Cave wanders past the Brighton palm trees that in his dreams are ignited in flame to fade off into smoke, a vision which reaches forwards to the blood-bright Australian flame trees laid down to die, only to rise up again as ghosts from the earth. Borrowing the melancholy intensity of ‘Jubilee Street’, Warren Ellis’ slowburn riff hammers on a note then slowly slides the same chord shape up the neck to another octave, drawing upon Neil Young’s ‘On The Beach’, builds the mood and groove of both songs towards an inevitable explosion.

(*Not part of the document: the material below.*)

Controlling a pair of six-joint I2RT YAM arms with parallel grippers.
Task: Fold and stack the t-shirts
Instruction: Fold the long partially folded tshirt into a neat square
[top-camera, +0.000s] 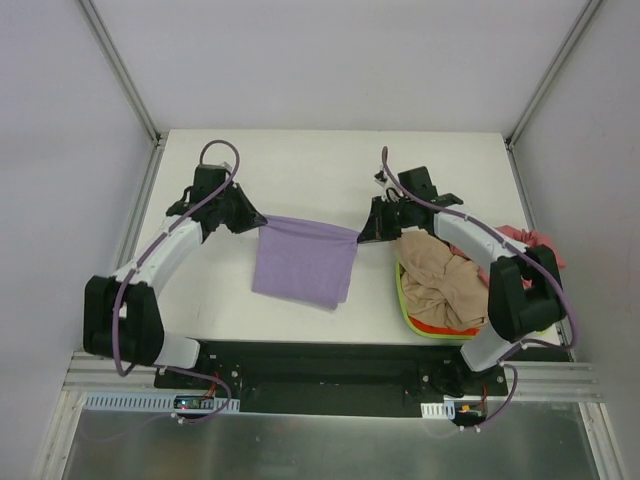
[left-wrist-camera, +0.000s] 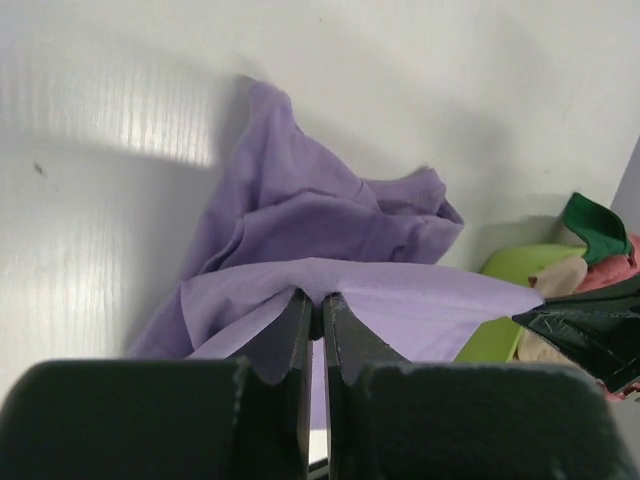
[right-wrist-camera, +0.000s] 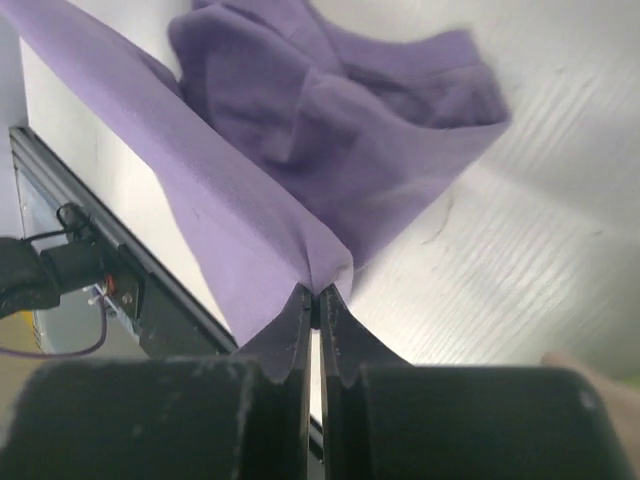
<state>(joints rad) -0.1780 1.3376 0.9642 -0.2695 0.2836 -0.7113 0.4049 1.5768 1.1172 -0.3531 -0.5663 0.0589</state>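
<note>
The white worktop (top-camera: 300, 170) carries all items.

The lavender t-shirt (top-camera: 305, 262) occupies the centre of the worktop, between the two arms. Its far edge is raised and stretched in a straight line from one hand to the other. The remaining cloth hangs toward the near side and lies partly bunched on the worktop surface, as the wrist views show.

The lime-green basket (top-camera: 403, 300) stands on the right side of the worktop, just beside the lavender t-shirt and beneath the right arm. The tan t-shirt (top-camera: 440, 275) is heaped in it, crumpled, and rises above the rim. The pinkish-red t-shirt (top-camera: 530, 240) lies at the right edge of the worktop, behind the right arm. A dark green t-shirt (left-wrist-camera: 592, 222) shows only as a small fold by the basket in the left wrist view.

The left hand (left-wrist-camera: 316, 300) is closed, its fingers pinching the left end of the raised lavender edge. The right hand (right-wrist-camera: 313, 292) is likewise closed, fingers nearly together, gripping the right end of that edge.
</note>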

From his more virtuoso familiarity with the violin, Ellis takes an almost minimalist, raw sound approach to guitar playing; more about texture and groove, using a four-string tenor electric guitar tuned to 5ths as C-G-D-A, more like a mandolin or a cello. A major progression from The Bad Seeds “six strings that drew blood” toward the revolutionary auto-cannibalism of ‘Lyre of Orpheus’ Ellis’ deconstructed guitar style helps to overturn rock and roll heritage as Cave presents the birth of the instrument, adding a modern voice to Orpheus, the original singer of songs.
READ MORE – Darker With The Dawn: Nick Cave’s Songs Of Love And Death
The epic intensity of the track takes on the metaphorical weight behind the ATLAS experiment Hadron Collider; the reactor designed to perform a scientific reenactment of the creation of the universe, seeking out the original ‘God particle’. A process which Professor Nick Groom sees as a thwarted ambition to “replace celestial creation with theoretical physics.”

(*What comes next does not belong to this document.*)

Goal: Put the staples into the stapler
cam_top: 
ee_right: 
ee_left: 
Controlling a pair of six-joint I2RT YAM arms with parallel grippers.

The lurching chaos and restraint of ‘Higgs Boson Blues’ trawls pop-culture iconography meeting with a car-crash of post-millennial comedown it becomes his latest anthem to the next apocalypse, all set against the burning world of 20th century atrocity—the listener is abandoned to a landscape not knowing if they are alive or dead.
Cave finds himself driving to Geneva, towards the mystical epicenter of this great (re)happening, where in the fierce rush towards scientific advances that threatens to leave humanity behind, or as suggested by Mark Mordue, rush towards the earth’s ending. The explosive reckoning of the God particle is realised in the information overload of ‘Higgs Boson Blues’; the interruption of decaying information as static, Cave grapples with the blind will of this new wild, untameable energy.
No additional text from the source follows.